Look again at Figure 1. CTextDocument manages those things about a text document that are unique to its participation in an IDE. Likewise CTextView deals with the aspects of the view that support the IDE. Neither one is particularly involved in the text or its editing because the MFC classes that implement the Win32 Edit control take care of that.

Now look at Figure 2. CEditorDoc and CEditorView deal with the document and view aspects of text editing and have no knowledge of what an IDE needs. If I did a proper job in the design of the two programs, integrating them should be a simple matter of replacing MFC's CEditView class with its higher level CView class and then sandwiching Editor's document and view classes into the design as Figure 3 shows.
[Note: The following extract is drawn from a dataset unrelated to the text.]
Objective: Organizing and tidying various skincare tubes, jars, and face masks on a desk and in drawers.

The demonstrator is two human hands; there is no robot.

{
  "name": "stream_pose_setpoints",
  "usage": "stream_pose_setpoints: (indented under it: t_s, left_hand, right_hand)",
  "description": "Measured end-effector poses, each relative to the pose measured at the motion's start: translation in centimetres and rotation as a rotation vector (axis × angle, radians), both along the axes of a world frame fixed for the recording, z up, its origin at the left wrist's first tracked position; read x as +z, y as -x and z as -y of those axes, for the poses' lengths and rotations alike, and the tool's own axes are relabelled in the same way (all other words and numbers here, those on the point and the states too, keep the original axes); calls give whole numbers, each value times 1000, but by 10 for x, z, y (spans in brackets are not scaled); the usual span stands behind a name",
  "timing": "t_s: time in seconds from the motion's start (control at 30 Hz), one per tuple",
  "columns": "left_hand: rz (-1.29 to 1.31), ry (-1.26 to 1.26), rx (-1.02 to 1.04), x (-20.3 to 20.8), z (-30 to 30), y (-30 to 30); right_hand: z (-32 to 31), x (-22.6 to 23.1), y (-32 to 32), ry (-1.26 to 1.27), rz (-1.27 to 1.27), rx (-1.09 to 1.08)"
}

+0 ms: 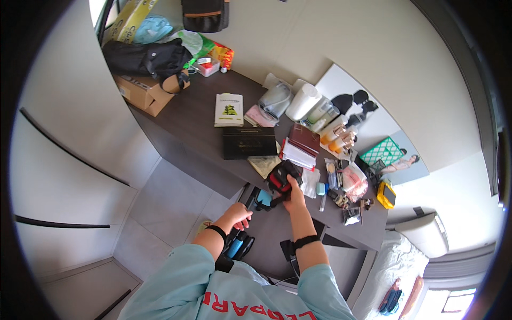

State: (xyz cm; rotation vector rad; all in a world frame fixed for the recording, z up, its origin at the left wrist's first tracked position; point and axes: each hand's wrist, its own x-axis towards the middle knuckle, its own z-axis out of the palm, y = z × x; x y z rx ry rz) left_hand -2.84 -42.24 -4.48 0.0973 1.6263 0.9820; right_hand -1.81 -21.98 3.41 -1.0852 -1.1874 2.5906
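Note:
My right hand (293, 193) is closed around a small black and red zip pouch (278, 177) at the desk's front edge. A black strap hangs from the pouch's lower side. My left hand (238, 215) is in the air in front of the desk, apart from the pouch. Its fingers are loosely bent and spread, and I see nothing in them. Between the hands, lower down, is a light blue and black object (263, 199) whose kind I cannot make out. Both forearms wear black bands.
On the dark desk (197, 114) are a black flat box (249, 143), a white book (229, 110), a brown notebook (304, 140), bottles (341, 138) and small items. A mirror (333, 85) leans on the wall. Further left sits a cardboard box (152, 93) under a black bag (144, 57).

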Motion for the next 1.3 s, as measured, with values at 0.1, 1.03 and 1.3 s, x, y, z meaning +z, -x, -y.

After that, it would simply be a matter of putting the editor's commands on the menus.

Of course there was bound to be some overlap. Some of what Quincy 99's classes do are replaced by Editor's classes. The two WinApp-derived application classes had to be merged, too. But the effort should be minimal.
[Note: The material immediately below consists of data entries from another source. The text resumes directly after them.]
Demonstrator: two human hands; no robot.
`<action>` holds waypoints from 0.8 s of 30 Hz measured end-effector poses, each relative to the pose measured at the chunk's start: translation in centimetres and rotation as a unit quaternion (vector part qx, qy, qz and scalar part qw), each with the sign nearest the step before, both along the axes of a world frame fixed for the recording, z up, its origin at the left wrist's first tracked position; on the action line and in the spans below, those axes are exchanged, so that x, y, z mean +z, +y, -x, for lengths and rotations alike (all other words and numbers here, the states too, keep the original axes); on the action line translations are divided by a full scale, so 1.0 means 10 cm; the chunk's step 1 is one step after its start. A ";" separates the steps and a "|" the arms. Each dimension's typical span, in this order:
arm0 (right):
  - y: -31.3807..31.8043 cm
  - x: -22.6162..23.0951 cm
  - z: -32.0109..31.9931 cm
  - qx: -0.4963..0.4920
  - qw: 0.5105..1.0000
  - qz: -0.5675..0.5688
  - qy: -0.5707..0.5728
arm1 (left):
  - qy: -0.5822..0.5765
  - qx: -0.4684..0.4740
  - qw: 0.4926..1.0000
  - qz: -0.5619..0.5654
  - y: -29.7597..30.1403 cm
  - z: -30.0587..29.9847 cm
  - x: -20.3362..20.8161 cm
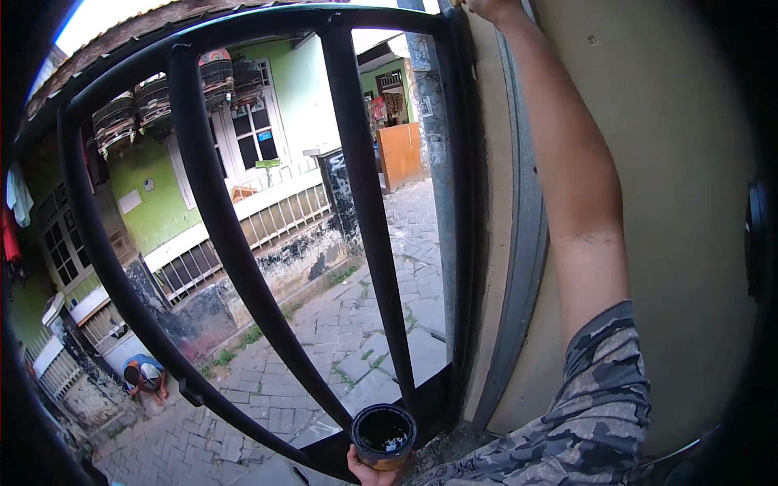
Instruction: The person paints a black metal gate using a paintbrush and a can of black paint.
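Observation:
My left hand (369,471) is wrapped round a small round can (381,462) at the bottom of the view, holding it from below. The can is open at the top and contains glossy dark paint (384,429). My right arm, in a camouflage sleeve, stretches up along the wall. At the upper edge my right hand (493,10) is closed beside the top corner of the black metal gate (284,267); a tan bit of something shows at its fingers, but the rest is cut off by the frame.
A beige wall (681,202) with a grey metal post (531,243) rises on my right. Beyond the bars lies a paved alley (324,364), with a green house (154,190), hanging birdcages (154,101) and a low fence. A person (146,374) crouches at the far left by the fence wall.

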State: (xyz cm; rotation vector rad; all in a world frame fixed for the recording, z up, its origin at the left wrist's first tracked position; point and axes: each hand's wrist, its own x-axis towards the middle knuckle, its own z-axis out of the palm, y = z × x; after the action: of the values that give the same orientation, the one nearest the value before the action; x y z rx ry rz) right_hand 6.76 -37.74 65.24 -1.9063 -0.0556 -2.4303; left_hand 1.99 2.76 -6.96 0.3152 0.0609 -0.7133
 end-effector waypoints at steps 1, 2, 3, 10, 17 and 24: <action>0.18 -0.11 0.14 0.188 0.979 -0.069 0.023 | -0.001 0.000 1.000 -0.001 0.03 -0.02 -0.06; 0.10 -0.10 0.16 0.189 0.979 -0.070 0.023 | -0.002 0.000 1.000 0.000 0.08 -0.04 -0.13; -0.04 -0.09 0.17 0.118 0.989 -0.090 0.002 | -0.003 -0.001 1.000 0.001 0.12 -0.06 -0.19; -0.24 -0.20 0.10 0.161 0.981 -0.106 -0.009 | -0.009 0.017 0.999 -0.030 0.10 -0.11 -0.26; 0.60 -0.27 0.07 0.150 0.987 -0.043 0.033 | 0.042 0.028 0.998 -0.026 0.09 0.01 0.13; 1.32 -1.09 0.82 0.319 0.945 0.012 0.073 | 0.025 0.037 0.998 -0.051 -0.16 0.13 0.84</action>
State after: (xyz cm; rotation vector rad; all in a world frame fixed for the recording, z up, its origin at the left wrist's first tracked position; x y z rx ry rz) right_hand -1.47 -24.53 54.36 -1.7106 -0.5955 -1.8598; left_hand 0.65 1.12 1.41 0.3912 0.1558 -0.6451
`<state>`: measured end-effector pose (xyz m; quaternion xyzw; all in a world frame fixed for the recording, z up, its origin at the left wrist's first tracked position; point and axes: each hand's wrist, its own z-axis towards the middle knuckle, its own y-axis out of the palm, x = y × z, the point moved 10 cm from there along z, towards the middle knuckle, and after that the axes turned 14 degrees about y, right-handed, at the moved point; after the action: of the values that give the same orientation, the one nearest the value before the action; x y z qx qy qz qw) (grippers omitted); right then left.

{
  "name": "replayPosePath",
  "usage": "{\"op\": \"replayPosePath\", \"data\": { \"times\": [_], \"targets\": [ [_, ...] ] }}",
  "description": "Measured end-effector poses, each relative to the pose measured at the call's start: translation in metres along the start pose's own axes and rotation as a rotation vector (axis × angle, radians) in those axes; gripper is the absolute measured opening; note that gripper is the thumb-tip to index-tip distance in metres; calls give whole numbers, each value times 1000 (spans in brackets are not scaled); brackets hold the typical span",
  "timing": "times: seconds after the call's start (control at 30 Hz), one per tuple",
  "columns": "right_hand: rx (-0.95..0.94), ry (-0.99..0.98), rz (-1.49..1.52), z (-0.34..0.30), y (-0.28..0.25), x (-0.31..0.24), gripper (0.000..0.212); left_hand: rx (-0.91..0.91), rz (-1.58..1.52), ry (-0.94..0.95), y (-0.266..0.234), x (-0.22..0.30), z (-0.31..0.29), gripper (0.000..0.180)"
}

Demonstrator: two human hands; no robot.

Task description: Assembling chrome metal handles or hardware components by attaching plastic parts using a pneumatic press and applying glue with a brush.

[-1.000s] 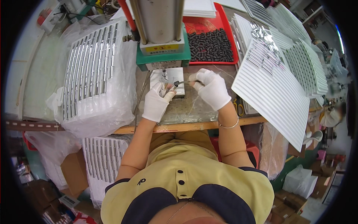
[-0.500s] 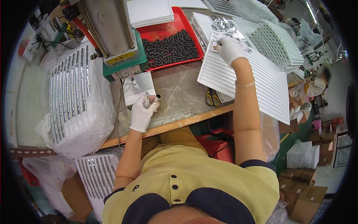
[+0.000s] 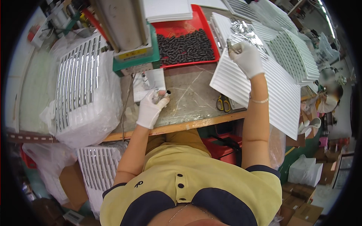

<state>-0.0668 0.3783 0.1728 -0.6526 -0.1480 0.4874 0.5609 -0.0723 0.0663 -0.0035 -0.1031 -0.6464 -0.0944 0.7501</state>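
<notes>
My left hand (image 3: pixel 150 111), in a white glove, is closed around small chrome tubes (image 3: pixel 157 93) beside the white plate (image 3: pixel 160 79). One tube in it has a dark open end. On that plate stands a short metal post (image 3: pixel 145 80), under the green-based press (image 3: pixel 124 30). My right hand (image 3: pixel 248 60), also gloved, is closed at the fingertips on a chrome tube (image 3: pixel 229 43). It hovers at the near side of a heap of chrome tubes (image 3: pixel 247 32), which lies on a white ridged sheet (image 3: pixel 275 100).
A red tray (image 3: pixel 215 47) of black plastic sleeves (image 3: pixel 184 47) sits beyond the plate. Yellow-handled scissors (image 3: pixel 223 103) lie near the front edge. Plastic-wrapped rows of chrome tubes (image 3: pixel 77 83) stand left. White ridged sheets (image 3: pixel 294 56) are stacked at right; cardboard boxes (image 3: pixel 298 196) below.
The whole view has shifted as the head moved. My right hand has drawn back slightly from the heap, a tube now showing at its fingertips. My left hand still holds its tubes by the plate.
</notes>
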Motion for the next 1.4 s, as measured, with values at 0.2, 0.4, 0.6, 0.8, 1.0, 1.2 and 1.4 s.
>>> {"op": "replayPosePath", "data": {
  "times": [0.2, 0.4, 0.6, 0.8, 1.0, 1.2, 1.4],
  "targets": [
    [-452, -145, 756, -103, 98, -66, 19, 25, -30, 24, -6, 6, 1, 19],
    [-497, -357, 703, -131, 174, -89, 21, 54, -174, -34, -25, 1, -8, 22],
    [-564, -330, 835, -135, 192, -101, 18, 130, 435, 386, -47, 39, -3, 35],
    [-255, -332, 374, -103, 191, -116, 21, 176, 454, 310, -82, 33, 45, 34],
    [-413, -367, 210, -97, 231, -144, 29, 190, 420, 209, -104, 11, 46, 28],
    [-427, -357, 106, -99, 223, -150, 33, 270, -97, 67, -106, -3, 6, 19],
    [-367, -345, 213, -103, 211, -137, 43, 143, -187, 96, -91, -2, -11, 18]
  ]
}}
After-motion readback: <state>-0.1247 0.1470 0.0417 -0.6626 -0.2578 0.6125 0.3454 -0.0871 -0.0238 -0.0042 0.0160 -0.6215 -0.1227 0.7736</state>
Well, I almost did a proper design job. Figure 3 does indeed represent Quincy 2000's document/view architecture. But the integration wasn't that clean. At first it seemed like a smooth ride. I did the port as the figures indicate, resolved the code conflicts, and got a clean compile. Bless me, the darn thing ran first time right out of the chute. Quincy 2000 opened itself up with a source-code file with syntax coloring. I did some text edits and they all worked. Cut, copy, paste, undo, and redo all worked. The macros worked. I was ready to declare victory and publish.

Line Dancing

Then I ran the debugger. That's when I found out what a really sloppy job I had done with Quincy in the first place. It has to do with line numbers. There are many places in an IDE that concern themselves with document line numbers. The program has to display text lines based on the current scroll position. It has to record line numbers to set and process breakpoints. It has to display the current line number where the debugger is stepping. It has to associate the line numbers of each source code file with their executable memory addresses. It has a lot to do with line numbers.
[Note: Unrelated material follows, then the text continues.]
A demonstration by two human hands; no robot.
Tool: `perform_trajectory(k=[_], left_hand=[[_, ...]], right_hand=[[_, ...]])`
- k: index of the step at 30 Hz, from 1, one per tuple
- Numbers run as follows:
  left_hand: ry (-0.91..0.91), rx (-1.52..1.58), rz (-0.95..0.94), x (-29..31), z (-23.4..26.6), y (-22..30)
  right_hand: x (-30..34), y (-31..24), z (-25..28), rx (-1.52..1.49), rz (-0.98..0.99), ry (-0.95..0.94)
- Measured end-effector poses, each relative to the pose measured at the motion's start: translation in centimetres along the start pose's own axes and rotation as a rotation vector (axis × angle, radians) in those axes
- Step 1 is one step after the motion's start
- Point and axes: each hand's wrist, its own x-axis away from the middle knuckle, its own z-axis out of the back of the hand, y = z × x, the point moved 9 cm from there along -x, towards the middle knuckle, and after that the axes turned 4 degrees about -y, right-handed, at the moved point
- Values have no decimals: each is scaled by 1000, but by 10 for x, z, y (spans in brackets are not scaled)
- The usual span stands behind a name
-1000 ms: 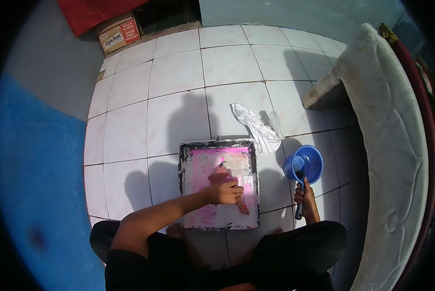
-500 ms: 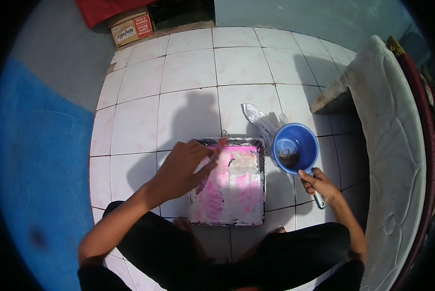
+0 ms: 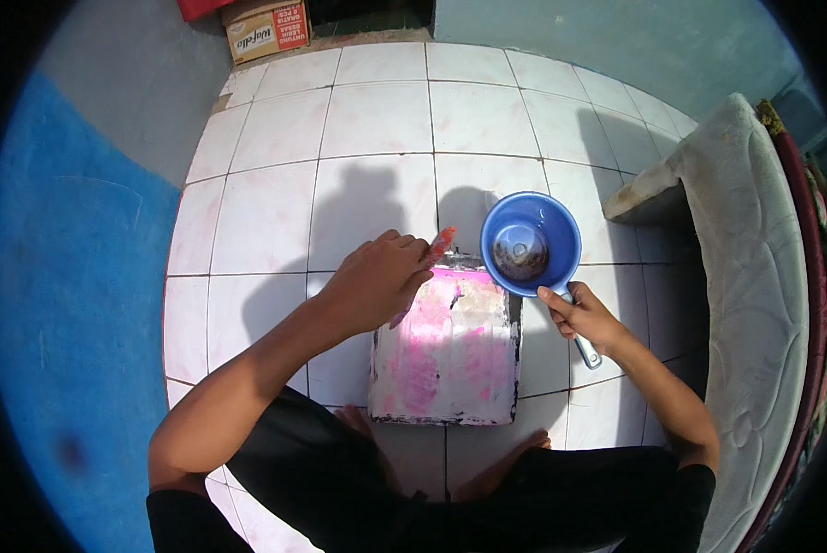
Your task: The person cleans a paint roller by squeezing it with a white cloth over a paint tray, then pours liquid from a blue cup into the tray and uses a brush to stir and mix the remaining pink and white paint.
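Observation:
My left hand [image 3: 382, 279] is closed around a slim tool with a red, paint-smeared end [image 3: 442, 243]. Its other end pokes out below my fingers, and its exact kind is hard to tell. Under that hand a black-edged paint tray [image 3: 487, 396] lies on the floor, streaked with pink and white paint. My right hand [image 3: 587, 323] grips the handle of a blue plastic water dipper [image 3: 561, 214]. The dipper is tipped so that I see into it, and a little dark liquid or residue sits at its bottom. It hangs over the tray's far right corner.
White floor tiles [image 3: 377, 124] spread around the tray. A pale quilted mattress [image 3: 755, 304] stands at the right, a blue and grey wall [image 3: 82, 276] at the left. A cardboard box [image 3: 271, 29] sits far back. My feet [image 3: 533, 447] flank the tray's near edge.
The dipper has moved left and away from me, over the tray's corner. My left hand with the tool has shifted up and right. The white cloth beside the tray is now hidden.

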Motion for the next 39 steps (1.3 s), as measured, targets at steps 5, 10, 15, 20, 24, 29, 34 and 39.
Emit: perform_trajectory(k=[5,10,15,20,24,29,34,39], left_hand=[[-23,143,50,19,1,-21],[-69,201,91,18,-32,-20],[-223,252,55,1,-110,-58],[-382,283,228,-28,-158,-112],[-380,480,384,-28,-176,-148],[-369,605,487,-27,-171,-170],[-282,640,459,-36,-146,-163],[-408,662,579,-16,-132,-166]], right_hand=[[6,9,10,-145,-35,-120],[28,62,73,-126,-91,-133],[46,130,108,-148,-123,-126],[49,186,114,-45,-232,42],[44,208,106,-102,-194,-8],[32,227,88,-201,-151,-104],[38,206,160,1209,-442,-351],[-39,5,128,1344,265,364]])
There are two ways a program can reference line numbers -- relative to 0 and relative to 1. There are many line-number data points in a GUI editor -- the current line number in the text that the insertion caret points to, the text line number displayed at the top of the text window, the inclusive line numbers of a marked text block, and on and on. There are two data representations of line numbers in a GUI application -- the text line number and the window's pixel row number. There are the number of text lines and pixel rows in a window's client area.

I am sad to report that Quincy 99 is a mish-mash of all these line-number configurations. Somehow, it all works, because as I carefully crafted the original Quincy IDE to these many years ago, I knew at each step along the way, maybe only subconsciously, which line number representation was involved at any given point. I had none of this in mind when I built the Editor program. Consequently, when I ported the editor to Quincy 2000, the fragile interface between the debugger, which manages where the program counter and breakpoints are, and the editor, which displays them, came crashing down.

Testing, debugging, and repairing the line-number anomalies is a nightmare. Each time I find a program counter, breakpoint, or insertion cursor being displayed on the wrong line (or completely out of sight), I carefully repair the code that positions it, only to find that I have broken some other place where things used to work. I have taken time out from this tedious task to write this column, deadlines being deadlines. I am resolved, however, to get it all to work, even if it means ripping apart some really deep, dark code that has been working for years.

By the time you read this, Quincy 2000, Build 1 (at least) with the new editor will be available electronically from DDJ and from http://www.midifitz.com/alstevens/ quincy2000/. It's open source. If you download it and the line numbers don't work, please fix the program and send it in to the magazine. I will by then have been outfitted in a tight-fitting white canvas jacket with wrap-around sleeve straps and tossed in somewhere where the walls are padded so I can't hurt myself, and insulated so you can't hear my screams.